For travelers, a visit to an Internet café is a window on a very different world, definitely a step outside the protective bubble of your typical tour.  The Internet café in New Delhi where we wrote The India Chronicles was a little warren of rundown cubicles with antique computers badly in need of cleaning.  Regular users knew what we soon learned:  back up your work every few minutes.  When the power goes out, as it often did, everybody packs up and leaves.  It won’t come back on in a hurry.

Traveling in the remote mountains of Guatemala, we were frequently surprised to see the word INTERNET painted on a shed in a run-down village.  Upon reflection, we realized that these Internet cafés serve the families of the men who cut the lawns and the women who clean the hotel rooms of America. 

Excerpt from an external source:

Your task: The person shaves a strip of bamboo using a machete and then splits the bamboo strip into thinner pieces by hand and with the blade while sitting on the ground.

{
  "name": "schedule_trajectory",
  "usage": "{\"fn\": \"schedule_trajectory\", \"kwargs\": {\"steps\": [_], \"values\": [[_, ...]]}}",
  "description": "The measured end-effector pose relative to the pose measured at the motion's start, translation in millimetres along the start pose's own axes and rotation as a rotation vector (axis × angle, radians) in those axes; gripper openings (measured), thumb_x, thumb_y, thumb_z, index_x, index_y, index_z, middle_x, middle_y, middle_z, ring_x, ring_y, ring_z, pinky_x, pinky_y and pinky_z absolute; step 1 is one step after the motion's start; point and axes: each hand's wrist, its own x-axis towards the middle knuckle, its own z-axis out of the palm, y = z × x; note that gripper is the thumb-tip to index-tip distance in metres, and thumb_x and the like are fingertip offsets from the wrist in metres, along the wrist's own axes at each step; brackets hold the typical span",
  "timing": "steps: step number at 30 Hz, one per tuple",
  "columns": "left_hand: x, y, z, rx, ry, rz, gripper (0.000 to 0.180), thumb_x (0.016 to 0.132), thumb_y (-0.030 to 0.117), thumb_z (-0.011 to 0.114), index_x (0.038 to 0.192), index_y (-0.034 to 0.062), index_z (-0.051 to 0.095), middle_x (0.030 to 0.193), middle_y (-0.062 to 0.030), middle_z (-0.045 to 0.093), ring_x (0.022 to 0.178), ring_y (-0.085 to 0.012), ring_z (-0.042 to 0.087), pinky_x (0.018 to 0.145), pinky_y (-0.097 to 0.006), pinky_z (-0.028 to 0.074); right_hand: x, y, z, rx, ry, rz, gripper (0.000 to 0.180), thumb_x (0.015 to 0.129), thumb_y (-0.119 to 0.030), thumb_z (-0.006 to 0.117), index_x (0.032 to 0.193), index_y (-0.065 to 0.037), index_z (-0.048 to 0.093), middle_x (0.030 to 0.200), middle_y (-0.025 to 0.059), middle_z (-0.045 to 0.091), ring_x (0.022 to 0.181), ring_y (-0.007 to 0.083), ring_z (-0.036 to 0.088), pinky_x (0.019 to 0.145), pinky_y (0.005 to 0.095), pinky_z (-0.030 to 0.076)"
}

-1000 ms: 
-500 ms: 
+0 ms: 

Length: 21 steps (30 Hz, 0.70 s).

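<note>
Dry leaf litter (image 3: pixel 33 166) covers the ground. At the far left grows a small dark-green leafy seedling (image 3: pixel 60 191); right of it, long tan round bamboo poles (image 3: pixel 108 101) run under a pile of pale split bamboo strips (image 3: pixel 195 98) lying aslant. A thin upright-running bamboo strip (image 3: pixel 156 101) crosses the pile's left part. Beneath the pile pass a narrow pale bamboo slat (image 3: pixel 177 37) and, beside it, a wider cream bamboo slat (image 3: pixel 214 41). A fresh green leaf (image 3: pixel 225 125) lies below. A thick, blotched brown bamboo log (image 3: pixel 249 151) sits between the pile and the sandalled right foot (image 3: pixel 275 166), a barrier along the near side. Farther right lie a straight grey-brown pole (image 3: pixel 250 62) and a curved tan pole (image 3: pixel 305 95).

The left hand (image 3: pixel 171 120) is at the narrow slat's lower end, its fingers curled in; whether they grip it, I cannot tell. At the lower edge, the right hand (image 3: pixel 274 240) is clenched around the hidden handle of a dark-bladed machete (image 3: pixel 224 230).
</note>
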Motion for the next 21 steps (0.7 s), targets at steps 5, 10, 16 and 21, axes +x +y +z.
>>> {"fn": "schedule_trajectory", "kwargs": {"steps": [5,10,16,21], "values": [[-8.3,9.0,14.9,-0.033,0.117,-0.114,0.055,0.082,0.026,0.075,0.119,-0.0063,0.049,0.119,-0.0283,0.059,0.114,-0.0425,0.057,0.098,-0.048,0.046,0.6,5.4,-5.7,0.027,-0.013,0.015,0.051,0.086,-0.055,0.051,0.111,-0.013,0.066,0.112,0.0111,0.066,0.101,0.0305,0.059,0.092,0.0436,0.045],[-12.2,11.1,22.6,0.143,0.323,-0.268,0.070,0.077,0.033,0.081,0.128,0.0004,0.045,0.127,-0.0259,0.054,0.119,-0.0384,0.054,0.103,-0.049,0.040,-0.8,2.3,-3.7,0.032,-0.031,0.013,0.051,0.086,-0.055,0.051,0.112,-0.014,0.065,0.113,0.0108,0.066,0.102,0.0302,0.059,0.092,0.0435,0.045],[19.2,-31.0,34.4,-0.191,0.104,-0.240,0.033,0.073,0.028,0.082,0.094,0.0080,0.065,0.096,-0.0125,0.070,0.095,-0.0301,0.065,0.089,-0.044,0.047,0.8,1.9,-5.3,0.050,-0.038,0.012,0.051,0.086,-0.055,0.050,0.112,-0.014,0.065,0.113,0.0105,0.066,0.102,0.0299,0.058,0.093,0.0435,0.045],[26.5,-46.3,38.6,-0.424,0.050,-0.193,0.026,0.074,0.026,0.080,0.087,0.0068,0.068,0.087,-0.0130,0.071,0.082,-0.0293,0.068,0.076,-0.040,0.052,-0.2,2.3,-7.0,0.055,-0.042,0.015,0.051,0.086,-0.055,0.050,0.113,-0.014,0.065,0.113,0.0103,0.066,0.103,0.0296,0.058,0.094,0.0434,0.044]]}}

Jump now to an Internet café in the university town of Bologna, Italy, that we visited last week.  The clerk is North African; the patrons are typically from North Africa or Asia.  We were by far the oldest patrons, the others being twenty- and thirty-somethings.  Most were using Skype, a free Internet phone connection with video webcam that provides a visual link to your correspondent along with the audio.  Most users were talking with family, probably back home.  We suspect they spend a lot of time online, keeping in touch.  We assume that these foreigners are in Italy to work or study.  Bologna must be providing great opportunities for them, but it also must be tough to be away from the family for a long time.  The web-phone helps bridge the loneliness. 

The environment in these cafés removes the veil of privacy we usually enjoy at our terminal.  Do we peek at our neighbors’ screens?  You bet!  The North African woman next to Margaret was chatting loudly to the husband/boyfriend shown on the screen, their conversation open to anyone who understood Arabic.  But in this cyber-café lottery, I hit the jackpot:  the Asian man next to me, chatting with his wife and adoring children, had opened a second window to watch live gay porn and was alternating between the two images.  His secret is safe with me.

So next time you’re on the road outside the US, get out of the bubble and take a walk on the wild side.  Step into one of those crowded little rooms, pull up your grotty keyboard, and collect a travel memory that you’ll never find in the guidebooks.